Minha rotina? Vez ou outra acendo meu cachimbo, sentado aqui na varanda, olhando pro nada enquanto nada acontece. Que nem domingo de cidade do interior, sabe? Acendo o cachimbo, olho pro nada e a paz vem, ô se vem... Vem dançando miudinho, miudinho, me envolvendo todo e eu nem sei o que fazer com isso, fico aqui, encostado vendo nada acontecer, sem reação. Acho que porque os homens da minha idade nunca aprenderam, durante a vida, a serem conduzidos na dança. Mas quando acendo meu cachimbo, dou o primeiro trago, entregue à cadeira, penso como é bom ser conduzido, e como perdi tempo querendo estar sempre no comando. Você é novo, moço, experimenta parar e olhar pro nada de vez em quando, muitas coisas acontecem enquanto nada acontece, sabe?

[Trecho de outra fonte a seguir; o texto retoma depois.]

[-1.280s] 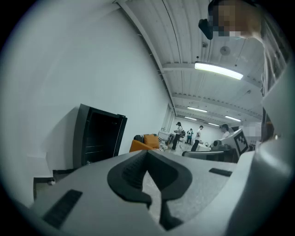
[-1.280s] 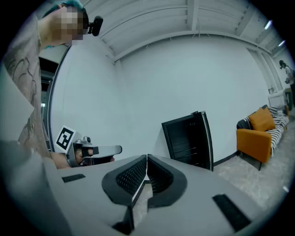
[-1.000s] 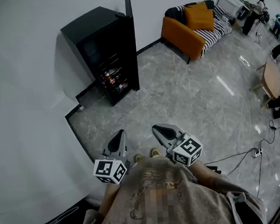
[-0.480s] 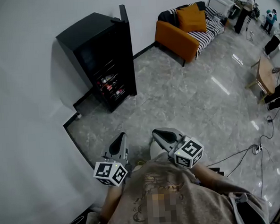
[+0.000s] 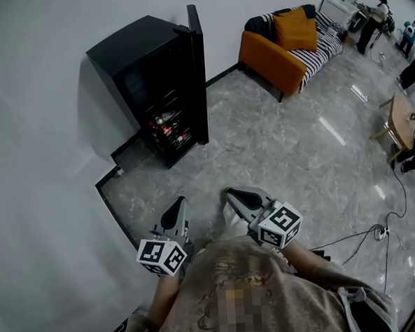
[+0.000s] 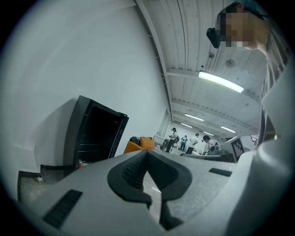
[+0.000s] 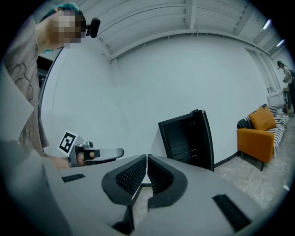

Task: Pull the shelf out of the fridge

Tenho não. Nem neto, nem neta... Também tenho não. Nem filho, nem filha... Tive já, mas é passado. Se morreu ou me deixou? Faz alguma diferença, seu moço? Sei só que eu to aqui, e na minha varanda tem só duas cadeiras: uma pra mim e essa outra que você tá sentado, que é pra caso algum compadre venha tomar um café... Se me sinto sozinho? Olha, só posso dizer que fazia tempo que essa cadeira aí não sentia o peso de alguém.
Tome, pegue aqui seu café, bebida santa. Ah, tá doce, esqueci de avisar. Meu estômago já não aceita o café tão amargo, tem que ter um bocado de açúcar pra adoçar. Meu pai falava que estômago é igual coração, muita amargura e ele para de funcionar... Fica tranquilo, seu moço, os dois meus tão bem, só com o desgaste natural do tempo, mas no fundo eu sei que é que nem carro usado, depois que dá problema resolve mais não, você sabe bem...
Quando não tenho companhia? Sei não. Aí converso com meu radinho, coloco ele nessa cadeira que você tá e fico ouvindo enquanto olho pro nada. Às vezes fecho os olhos enquanto escuto, gosto de imaginar a beleza de quem tá falando no rádio, se é moça bonita, se é rapaz bem aparentado. Sabe, meu radinho tem um chiadinho, mas eu gosto, me lembra um monte de coisa boa, sabe? Aquela época que tinha mais porteira que sinaleiro, a gente ouvia cada moda linda, cada saudade em forma de acorde. Eu gosto de ouvir as modas, eu achei uma rádio aqui que sempre toca umas modas bonitas. Fora essa, tem uma outra que só passa notícia. Mas esa eu ouço só às vezes, vou falar a verdade pra você, cada desgraça que não dá nem pra imaginar. Só por Deus, se bem que com tanta coisa ruim que acontece, às vezes dá pra achar que o Diabo tá no comando. Deus me livre, vira essa boca pra lá.
Quando ouço umas desgraças sem tamanho, fico com raiva, coço tão forte a palma da minha mão que ela fica toda avermelhada. Eu queria era saber qual foi o bicho que mordeu o homem. Deve de ter sido um bem venenoso, desses que quando ferroa não tem volta, ou vai ver que alguma onça com doença contagiosa abocanhou o primeiro que passou, espalhou essas pragas pelo mundo e agora tá assim, cheio de desgraça por aí... To calmo moço, to calmo. Mas bom mesmo era quando tinha novela no rádio.
Se bem que às vezes tem umas conversas que eu gosto nessa rádio de notícias que falei pra você. Outro dia mesmo tinha um doutor falando, agora não sei direito se era médico ou algum letrado. Só sei que era inteligente e disse uma coisa tão interessante que eu até guardei. Ele disse que achava muito engraçado o ser humano dizer que o avesso da "morte" é "vida", porque se fosse pra ser certo, o avesso da "morte" era pra ser "nascimento". E não é que faz sentido mesmo? Quando alguém nasce a gente enche a cara de sorriso e nem pensa que aquilo é o avesso da morte não é mesmo? Só de ter pegado um nenezinho no colo, eu já vi até coronel abrir sorriso sem saber o porquê. Essa mentira que a gente conta de dizer que a vida é o avesso da morte deve ser pra não lembrar que na verdade é o contrário: vida é o caminho que a gente faz pra chegar até ela. Seja eu aqui com meu cachimbo, olhando pro nada, dançando com a paz. Ou o moço aí, todo de branco fazendo esse tanto de pergunta. Mais café?